Your tour guide should point out the features of the room, including the private bath, if there is one. Don’t be shy to poke your head around and look for things like a shower, sleeping bench for your partner, and TV. Feel free to take notes on what you find in the room. And notice if it feels hot and stuffy or chilly, so you’ll know to pack extra blankets if needed. Ask if the hospital has wireless internet (and if there’s a fee), and look for outlets to charge a camera, cellphone or MP3 player for that special birthing playlist.
In addition to the standard medical equipment, the guide should cover what else the hospital can provide to assist with your birth plan, such as an exercise ball or birthing pool.

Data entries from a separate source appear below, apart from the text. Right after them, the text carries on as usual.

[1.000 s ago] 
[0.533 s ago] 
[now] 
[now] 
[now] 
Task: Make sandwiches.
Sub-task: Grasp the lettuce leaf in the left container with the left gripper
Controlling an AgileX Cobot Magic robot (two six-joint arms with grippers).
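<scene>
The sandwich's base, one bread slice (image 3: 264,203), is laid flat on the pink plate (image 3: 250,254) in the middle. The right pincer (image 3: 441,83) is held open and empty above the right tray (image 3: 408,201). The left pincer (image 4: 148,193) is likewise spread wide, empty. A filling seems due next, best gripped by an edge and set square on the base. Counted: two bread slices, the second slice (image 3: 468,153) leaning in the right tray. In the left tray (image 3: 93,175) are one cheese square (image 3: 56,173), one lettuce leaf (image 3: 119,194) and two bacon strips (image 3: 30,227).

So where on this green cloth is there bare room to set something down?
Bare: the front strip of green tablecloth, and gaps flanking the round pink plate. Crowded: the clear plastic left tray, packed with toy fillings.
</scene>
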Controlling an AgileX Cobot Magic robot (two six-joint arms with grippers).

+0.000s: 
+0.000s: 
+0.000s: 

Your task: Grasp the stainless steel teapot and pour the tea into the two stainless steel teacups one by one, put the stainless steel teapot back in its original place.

At this point, your guide might go over more specifics of what will happen when you deliver, including which nurses and doctors will be in the room with you, how soon after delivery you’ll be able to hold and nurse your baby, and whether the hospital has any photography or video-recording policies you should be aware of.
STEP 5: Postpartum
The next part of the tour should include a look at the room you will be moved to after delivery, as well as a peek at the nursery. In the postpartum room, look out for the same features as you did in the delivery suite, and ask your guide about how much time your baby will spend in the room with you versus in the nursery.
Even if you aren’t ready to eat immediately postbirth, your support team might be. Find out if you can have food delivered to the room or where the nearest cafeterias are located.
Lactation support should also be covered on this portion of the tour. Be sure to ask if lactation consultants will be available to assist you and answer your questions, if you can rent a breast pump from the hospital, and if nursing gowns are provided or if you’ll need to bring your own.
STEP 6: Exit procedures
The last part of the tour should bring you back to where you started: the drop-off/ loading zone. You likely know the hospital will check for a proper car seat before you are allowed to leave, but the guide should go over any other formalities you’ll need to take care of before driving away with your new bundle of joy.
You can also ask your guide about the necessary forms for your newborn’s birth certificate, as some hospitals provide these directly to patients and may even have a specialist on hand who can assist you with filling out the paperwork.
At the end of the tour, Adams says that many couples pull her aside to ask specific questions about their individual birth plan. Don’t be afraid to talk to your guide if you have any additional concerns—this is a good chance to become comfortable with the hospital surroundings before you come back to deliver, so speak up!